Anti-interoperability, vendor lock-in, and high switching costs (with Cory Doctorow)

Dec 7, 2022 53m 42s 14 insights Episode Page ↗
Spencer Greenberg and Cory Doctorow discuss the growing influence of large tech companies, the critical role of interoperability for user control, and the legal battles around software modification. They explore how to prevent tech catastrophes and address issues like high switching costs and corporate power.
Actionable Insights

1. Advocate for Privacy Laws

Support and advocate for the establishment of a freestanding federal privacy law with a private right of action, enabling individuals to sue for privacy violations and hold all parties, including tech giants, accountable.

2. Prioritize Internet Infrastructure

Focus efforts on improving the fundamental structure of the internet and reducing the power of giant companies, rather than attempting to perfect individual platforms, as the internet is a shared resource.

3. Mandate Government Interoperability

Advocate for all levels of government, including school districts, to mandate interoperability in their procurement guidelines, refusing to buy proprietary tools without assurances against vendor lock-in and for modification rights.

4. Support Access Act Legislation

Advocate for legislation like the Access Act, which mandates large tech firms to expose APIs for interoperability to third parties, under strict privacy rules and oversight from a joint committee.

5. Protect Interoperability Legally

Advocate for laws that provide a legal defense for bona fide interoperability efforts, even if they technically infringe on copyright, patent, or terms of service, provided no other laws (like privacy) are violated.

6. Appoint Special Masters

Advocate for regulatory bodies like the FTC to appoint special masters as part of settlement agreements with monopolistic tech companies, ensuring that legal threats defend users rather than stifle interoperability.

7. Unwind Deceptive Mergers

Advocate for unwinding corporate mergers that were approved based on false pretenses or lies to regulators, rather than imposing fines, to deter future deceptive practices.

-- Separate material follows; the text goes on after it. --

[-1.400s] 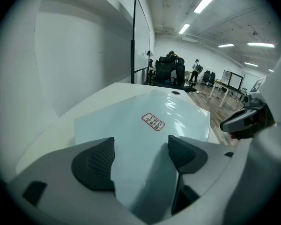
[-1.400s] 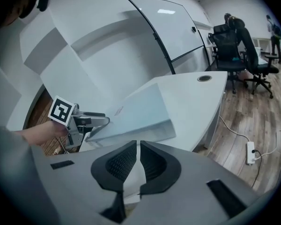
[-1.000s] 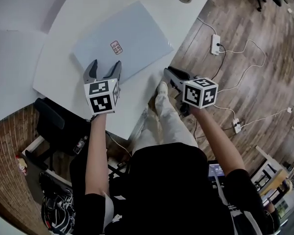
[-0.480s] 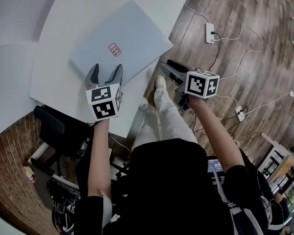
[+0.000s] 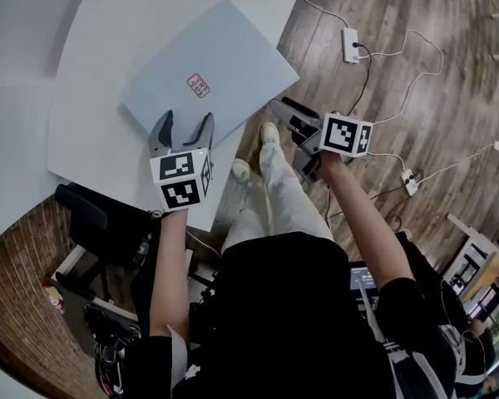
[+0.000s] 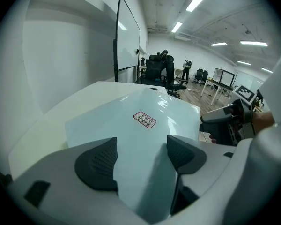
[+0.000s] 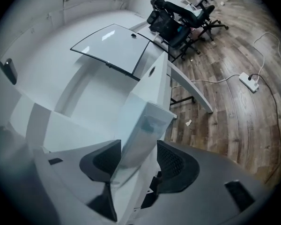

8. Break Up Harmful Monopolies

Advocate for breaking up large companies whose scale directly causes harm to society, especially when other remedies like fines have proven ineffective in moderating their conduct.

9. Migrate Groups Off Platforms

For groups stuck on monopolized platforms, use bots and scrapers to enable communication with an alternative service, gradually migrating members by showing off-platform activity and then severing the link once a critical mass is reached.

10. Customize Your Technology

Alter the software and technology you use to make it work exactly how you want it to, rather than compromising on its default design.

11. Improve Facebook Experience

Manually unfollow all friends, pages, and groups on Facebook to eliminate the newsfeed, allowing you to selectively view content and potentially reduce time spent on the platform while improving satisfaction.

12. Monitor Political Ads

Volunteer for projects like NYU’s Ad Observatory by running a browser plugin that collects political ads you see on Facebook, contributing to public research on ad enforcement and disinformation.

13. Support Extreme Poverty Directly

Send money directly to people in extreme poverty via GiveDirectly.org/thinking, allowing them to use the funds for their most pressing needs, as they benefit significantly from even small cash infusions.

14. Cultivate Diverse Hobbies

Engage in a variety of non-work-related hobbies like bouldering, mixed martial arts, running psychology studies, and writing essays, even if amateur, for enjoyment and personal fulfillment.